Monday, 25 January 2016

CPython Scripting in Pentaho Data Integration

Using the approach developed for integrating Python into Weka, Pentaho Data Integration (PDI) now has a new step that can be used to leverage the Python programming language (and its extensive package-based support for scientific computing) as part of a data integration pipeline. The step has been released to the community from Pentaho Labs and can be installed directly from PDI via the marketplace.


Python is becoming a serious contender to R when it comes to programming language choice for data scientists. In fact, many folks are leveraging the strengths of both languages when developing solutions.
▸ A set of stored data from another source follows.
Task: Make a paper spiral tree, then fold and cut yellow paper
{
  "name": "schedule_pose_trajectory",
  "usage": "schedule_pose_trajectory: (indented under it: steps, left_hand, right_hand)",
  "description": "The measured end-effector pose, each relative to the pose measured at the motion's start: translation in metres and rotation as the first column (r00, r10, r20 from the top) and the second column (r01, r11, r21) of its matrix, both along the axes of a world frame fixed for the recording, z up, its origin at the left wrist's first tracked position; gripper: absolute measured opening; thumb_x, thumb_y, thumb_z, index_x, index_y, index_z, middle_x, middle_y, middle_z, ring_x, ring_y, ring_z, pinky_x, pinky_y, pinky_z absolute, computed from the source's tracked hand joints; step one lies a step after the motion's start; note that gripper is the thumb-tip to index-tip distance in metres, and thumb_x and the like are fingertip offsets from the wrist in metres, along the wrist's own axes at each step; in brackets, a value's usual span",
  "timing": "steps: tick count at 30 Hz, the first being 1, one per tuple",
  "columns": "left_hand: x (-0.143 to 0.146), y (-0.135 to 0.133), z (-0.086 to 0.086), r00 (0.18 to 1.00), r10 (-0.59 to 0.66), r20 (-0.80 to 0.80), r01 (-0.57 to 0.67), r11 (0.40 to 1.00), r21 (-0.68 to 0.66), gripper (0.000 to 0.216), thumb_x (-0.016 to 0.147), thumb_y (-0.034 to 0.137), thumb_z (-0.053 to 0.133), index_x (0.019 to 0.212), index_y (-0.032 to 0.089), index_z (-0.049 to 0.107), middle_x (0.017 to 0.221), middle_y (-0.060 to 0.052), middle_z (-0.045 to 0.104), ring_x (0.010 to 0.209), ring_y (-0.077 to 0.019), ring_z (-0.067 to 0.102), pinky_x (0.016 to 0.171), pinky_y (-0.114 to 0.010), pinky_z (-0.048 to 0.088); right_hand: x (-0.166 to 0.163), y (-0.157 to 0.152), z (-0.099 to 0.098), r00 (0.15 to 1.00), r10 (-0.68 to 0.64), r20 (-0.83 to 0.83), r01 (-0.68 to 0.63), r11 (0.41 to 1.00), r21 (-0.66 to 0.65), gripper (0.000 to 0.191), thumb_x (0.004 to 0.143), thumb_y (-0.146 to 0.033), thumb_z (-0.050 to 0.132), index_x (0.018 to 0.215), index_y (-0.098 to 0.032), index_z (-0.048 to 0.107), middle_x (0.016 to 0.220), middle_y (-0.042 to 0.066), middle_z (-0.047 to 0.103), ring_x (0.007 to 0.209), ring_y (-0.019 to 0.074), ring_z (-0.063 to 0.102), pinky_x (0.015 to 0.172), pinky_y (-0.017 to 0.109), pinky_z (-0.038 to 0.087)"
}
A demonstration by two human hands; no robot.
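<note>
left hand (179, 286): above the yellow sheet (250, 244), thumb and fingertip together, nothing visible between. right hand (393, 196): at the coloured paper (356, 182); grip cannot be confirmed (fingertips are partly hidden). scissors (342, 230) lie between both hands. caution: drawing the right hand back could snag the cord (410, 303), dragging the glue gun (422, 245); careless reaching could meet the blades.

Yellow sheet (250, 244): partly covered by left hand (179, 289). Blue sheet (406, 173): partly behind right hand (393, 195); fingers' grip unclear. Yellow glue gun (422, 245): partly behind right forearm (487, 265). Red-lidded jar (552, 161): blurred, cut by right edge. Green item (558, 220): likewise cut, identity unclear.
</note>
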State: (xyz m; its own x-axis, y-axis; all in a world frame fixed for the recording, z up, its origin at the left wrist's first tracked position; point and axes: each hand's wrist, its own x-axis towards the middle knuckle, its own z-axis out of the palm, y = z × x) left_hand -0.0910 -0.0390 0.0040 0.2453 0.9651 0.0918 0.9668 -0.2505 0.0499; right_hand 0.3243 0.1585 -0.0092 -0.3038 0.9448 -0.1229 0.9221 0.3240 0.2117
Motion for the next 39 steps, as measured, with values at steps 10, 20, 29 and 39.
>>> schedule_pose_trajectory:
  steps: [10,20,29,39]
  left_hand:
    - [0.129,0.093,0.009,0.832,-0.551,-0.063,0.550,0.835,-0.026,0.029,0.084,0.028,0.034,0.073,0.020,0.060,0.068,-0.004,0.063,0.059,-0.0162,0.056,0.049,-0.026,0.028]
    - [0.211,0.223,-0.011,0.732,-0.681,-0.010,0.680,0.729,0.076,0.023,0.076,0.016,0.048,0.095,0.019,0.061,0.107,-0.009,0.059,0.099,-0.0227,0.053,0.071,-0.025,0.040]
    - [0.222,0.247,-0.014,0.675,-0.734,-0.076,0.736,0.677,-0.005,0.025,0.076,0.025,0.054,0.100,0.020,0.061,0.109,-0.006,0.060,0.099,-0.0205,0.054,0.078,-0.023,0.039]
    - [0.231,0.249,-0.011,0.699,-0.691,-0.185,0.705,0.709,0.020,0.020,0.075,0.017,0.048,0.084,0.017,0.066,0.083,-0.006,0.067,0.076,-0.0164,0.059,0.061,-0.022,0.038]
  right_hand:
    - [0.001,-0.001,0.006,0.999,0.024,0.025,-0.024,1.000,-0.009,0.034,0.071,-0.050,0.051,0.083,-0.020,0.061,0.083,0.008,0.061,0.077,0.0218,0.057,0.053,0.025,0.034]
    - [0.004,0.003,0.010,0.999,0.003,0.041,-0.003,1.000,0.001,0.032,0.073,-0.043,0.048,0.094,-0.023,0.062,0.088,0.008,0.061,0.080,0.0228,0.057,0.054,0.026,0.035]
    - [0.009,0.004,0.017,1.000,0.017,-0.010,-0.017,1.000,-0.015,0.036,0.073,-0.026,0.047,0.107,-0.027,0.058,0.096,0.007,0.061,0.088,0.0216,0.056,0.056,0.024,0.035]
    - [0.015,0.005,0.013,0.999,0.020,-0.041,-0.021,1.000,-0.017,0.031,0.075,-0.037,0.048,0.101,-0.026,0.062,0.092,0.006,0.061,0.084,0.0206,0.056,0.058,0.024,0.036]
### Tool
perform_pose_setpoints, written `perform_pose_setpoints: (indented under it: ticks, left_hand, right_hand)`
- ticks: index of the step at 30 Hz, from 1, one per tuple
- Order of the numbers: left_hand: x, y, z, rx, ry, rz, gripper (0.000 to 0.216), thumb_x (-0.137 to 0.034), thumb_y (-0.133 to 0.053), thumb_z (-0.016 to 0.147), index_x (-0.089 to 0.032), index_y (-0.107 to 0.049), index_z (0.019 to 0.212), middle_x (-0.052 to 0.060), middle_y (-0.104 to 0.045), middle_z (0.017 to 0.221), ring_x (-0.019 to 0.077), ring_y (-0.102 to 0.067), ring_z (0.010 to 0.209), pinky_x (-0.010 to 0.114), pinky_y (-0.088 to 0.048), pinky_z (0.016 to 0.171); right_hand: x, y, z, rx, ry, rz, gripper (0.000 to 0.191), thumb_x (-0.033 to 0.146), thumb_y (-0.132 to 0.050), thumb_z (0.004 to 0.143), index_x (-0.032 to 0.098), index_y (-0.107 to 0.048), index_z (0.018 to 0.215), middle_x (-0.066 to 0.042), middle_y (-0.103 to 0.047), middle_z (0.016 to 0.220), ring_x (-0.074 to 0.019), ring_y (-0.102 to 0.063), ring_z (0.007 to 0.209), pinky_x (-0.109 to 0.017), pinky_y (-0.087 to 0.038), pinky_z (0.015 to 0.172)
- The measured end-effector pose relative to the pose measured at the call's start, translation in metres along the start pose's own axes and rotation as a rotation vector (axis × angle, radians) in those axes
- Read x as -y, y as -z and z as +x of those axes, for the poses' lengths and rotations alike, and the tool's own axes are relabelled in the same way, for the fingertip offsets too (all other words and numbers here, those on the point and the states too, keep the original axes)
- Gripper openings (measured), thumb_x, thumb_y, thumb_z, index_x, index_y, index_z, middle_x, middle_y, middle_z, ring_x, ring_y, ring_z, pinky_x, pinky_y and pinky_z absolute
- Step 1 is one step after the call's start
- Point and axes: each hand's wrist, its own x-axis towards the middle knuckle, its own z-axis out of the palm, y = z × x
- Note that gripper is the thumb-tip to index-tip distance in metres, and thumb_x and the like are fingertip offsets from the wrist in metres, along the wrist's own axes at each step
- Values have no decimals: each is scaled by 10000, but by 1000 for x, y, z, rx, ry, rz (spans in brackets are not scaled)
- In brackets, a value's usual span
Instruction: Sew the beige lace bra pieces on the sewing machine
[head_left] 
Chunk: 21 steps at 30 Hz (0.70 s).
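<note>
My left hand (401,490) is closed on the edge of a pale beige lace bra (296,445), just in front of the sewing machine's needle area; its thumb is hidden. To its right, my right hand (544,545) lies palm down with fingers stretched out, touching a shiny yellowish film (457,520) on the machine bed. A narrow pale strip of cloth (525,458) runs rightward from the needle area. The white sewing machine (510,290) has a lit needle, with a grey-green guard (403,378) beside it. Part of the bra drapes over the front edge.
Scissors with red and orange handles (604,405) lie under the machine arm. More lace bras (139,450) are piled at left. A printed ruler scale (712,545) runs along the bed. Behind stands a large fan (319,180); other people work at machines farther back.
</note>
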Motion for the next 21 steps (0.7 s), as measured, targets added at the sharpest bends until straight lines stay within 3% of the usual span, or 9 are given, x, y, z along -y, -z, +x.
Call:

With that in mind, it is clear that data scientists and predictive application developers can boost productivity by leveraging the PDI + Python combo. As we all know, data preparation consumes the bulk of time in a typical predictive project. That data prep can typically be achieved more quickly in PDI, compared to developing code from scratch, thanks to its intuitive graphical development environment and extensive library of connectors and processing steps. Instead of having to write (and rewrite) code to connect to source systems (such as relational databases, NoSQL databases, Hadoop filesystems and so forth), and to join/filter/blend data etc., PDI allows the developer to focus their coding efforts on the cool data science-oriented algorithms.

CPython Script Executor

As the name suggests, the new step uses the C implementation of the Python programming language. While there are JVM-based solutions available - such as Jython - that allow a more tightly integrated experience when executing in the JVM, these do not facilitate the use of many high-powered Python libraries for scientific computing, due to the fact that such libraries include highly optimised components that are written in C or Fortran. In order to gain access to such libraries, the PDI step launches, and communicates with, a micro-service running in the C Python environment. Communication is done over plain sockets and messages are stored in JSON structures. Datasets are transmitted as CSV and the very fast routines for reading and writing CSV from the pandas Python package are leveraged.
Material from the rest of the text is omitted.